E talvez esta seja a chave para compreender toda a obra de Benassi: a justaposição de opostos. Onde severidade/humor é apenas uma declinação dessa ambivalência. Olhando mais de perto, por trás do ruído visual dodecafônico (as molduras malfeitas, a fita adesiva, as pinceladas aleatórias, as pilhas de argila) esconde-se um gosto clássico forte e rigoroso.
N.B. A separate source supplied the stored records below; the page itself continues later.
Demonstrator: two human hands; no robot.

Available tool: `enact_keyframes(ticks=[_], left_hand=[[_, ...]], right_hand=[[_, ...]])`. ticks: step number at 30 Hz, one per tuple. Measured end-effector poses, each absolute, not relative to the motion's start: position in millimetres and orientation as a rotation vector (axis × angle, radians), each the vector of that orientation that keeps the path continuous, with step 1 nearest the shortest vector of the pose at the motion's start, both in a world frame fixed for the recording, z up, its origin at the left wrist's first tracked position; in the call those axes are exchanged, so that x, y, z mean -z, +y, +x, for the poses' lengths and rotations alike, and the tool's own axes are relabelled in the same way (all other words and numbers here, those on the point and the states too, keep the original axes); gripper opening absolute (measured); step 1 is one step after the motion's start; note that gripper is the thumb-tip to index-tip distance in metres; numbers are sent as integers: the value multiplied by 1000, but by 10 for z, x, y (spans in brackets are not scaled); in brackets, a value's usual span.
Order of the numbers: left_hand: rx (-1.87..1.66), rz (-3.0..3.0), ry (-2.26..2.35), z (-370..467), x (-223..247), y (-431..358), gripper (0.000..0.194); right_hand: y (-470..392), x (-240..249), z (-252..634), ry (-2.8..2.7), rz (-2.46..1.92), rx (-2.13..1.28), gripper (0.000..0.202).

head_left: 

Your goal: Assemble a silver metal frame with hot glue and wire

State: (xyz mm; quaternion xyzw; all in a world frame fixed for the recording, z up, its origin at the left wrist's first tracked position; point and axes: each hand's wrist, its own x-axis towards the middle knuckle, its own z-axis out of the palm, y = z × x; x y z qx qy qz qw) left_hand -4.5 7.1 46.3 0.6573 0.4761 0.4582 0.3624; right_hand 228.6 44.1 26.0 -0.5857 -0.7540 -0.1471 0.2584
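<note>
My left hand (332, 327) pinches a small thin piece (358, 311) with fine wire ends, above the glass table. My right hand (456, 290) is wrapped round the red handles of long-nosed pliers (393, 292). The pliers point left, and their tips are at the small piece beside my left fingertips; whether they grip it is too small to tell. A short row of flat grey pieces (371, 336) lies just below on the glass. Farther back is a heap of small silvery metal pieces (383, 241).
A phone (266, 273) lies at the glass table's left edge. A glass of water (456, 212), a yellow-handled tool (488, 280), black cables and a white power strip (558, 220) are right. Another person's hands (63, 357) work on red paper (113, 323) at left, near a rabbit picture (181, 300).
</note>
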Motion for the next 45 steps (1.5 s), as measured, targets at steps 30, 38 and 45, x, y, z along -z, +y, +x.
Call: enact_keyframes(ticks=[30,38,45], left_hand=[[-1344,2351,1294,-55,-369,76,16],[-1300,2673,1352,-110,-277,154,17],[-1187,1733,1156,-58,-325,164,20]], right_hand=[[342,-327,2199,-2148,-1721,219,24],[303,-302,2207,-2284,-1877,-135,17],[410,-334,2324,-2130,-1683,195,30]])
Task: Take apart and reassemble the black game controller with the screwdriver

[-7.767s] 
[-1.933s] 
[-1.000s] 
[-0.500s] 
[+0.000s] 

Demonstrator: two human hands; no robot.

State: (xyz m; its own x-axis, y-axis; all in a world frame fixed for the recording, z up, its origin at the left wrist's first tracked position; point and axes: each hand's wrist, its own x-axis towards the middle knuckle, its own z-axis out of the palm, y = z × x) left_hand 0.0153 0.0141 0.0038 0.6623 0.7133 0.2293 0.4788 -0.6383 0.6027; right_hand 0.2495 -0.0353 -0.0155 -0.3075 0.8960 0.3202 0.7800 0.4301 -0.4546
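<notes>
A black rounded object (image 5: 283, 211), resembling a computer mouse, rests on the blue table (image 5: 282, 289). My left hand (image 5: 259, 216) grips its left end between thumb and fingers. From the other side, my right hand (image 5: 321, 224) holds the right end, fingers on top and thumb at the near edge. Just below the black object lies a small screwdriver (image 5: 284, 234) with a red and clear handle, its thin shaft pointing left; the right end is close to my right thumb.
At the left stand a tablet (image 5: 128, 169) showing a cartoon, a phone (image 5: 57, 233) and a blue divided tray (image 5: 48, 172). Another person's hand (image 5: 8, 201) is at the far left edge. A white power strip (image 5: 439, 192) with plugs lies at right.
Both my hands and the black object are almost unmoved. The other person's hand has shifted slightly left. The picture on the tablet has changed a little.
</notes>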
Uma abordagem punk típica: na Inglaterra do final dos anos 1970, os Sex Pistols eram apenas o outro lado da moeda da Rainha Elizabeth II. Esteticamente, Sid Vicious e seus amigos não teriam existido sem a impecabilidade da casa real . E, sem dúvida, o oposto também era verdadeiro.
A exposição de Benassi termina com um corredor labiríntico mobiliado com esculturas, às vezes obscenamente autodepreciativas, e objetos e escritos que refletem o trabalho aleatório e caótico da residência genovesa. Após emergir do túnel, nos encontramos nos banheiros do museu, onde Benassi expõe obras criadas para a Villa Croce, o malfadado museu de arte contemporânea da cidade. São fotografias das pinturas do artista, retratando flores cortadas, folhas desgrenhadas e céus vistos no jardim da villa. "Acho irônico e libertador pintar céus e depois fotografá-los com flash, provocando a reflexão sobre o que está por trás de uma imagem. Hoje me sinto livre de qualquer estrutura imposta pela fotografia, e esta pintura é uma evolução contínua da minha linguagem." Benassi é o caso clássico que enlouquece os puristas da fotografia. É o eterno derby que se trava desde o início do século XX, entre pictorialistas e modernistas, em que os primeiros fazem vista grossa às artes figurativas, como se a fotografia não fosse arte suficiente por si só, e os segundos afirmam a capacidade do meio de ser arte dentro de sua própria especificidade, condenando-se, no entanto, ao isolamento e à marginalização. Benassi optou por ficar do lado do primeiro. Mas, como toda pessoa sensata, sabe que esquemas matam a inteligência. E do lado de fora do Palazzo Ducale, escreveu, com tinta spray vermelha, uma frase deliciosamente ambígua: "Benassi contra a condenação da fotografia".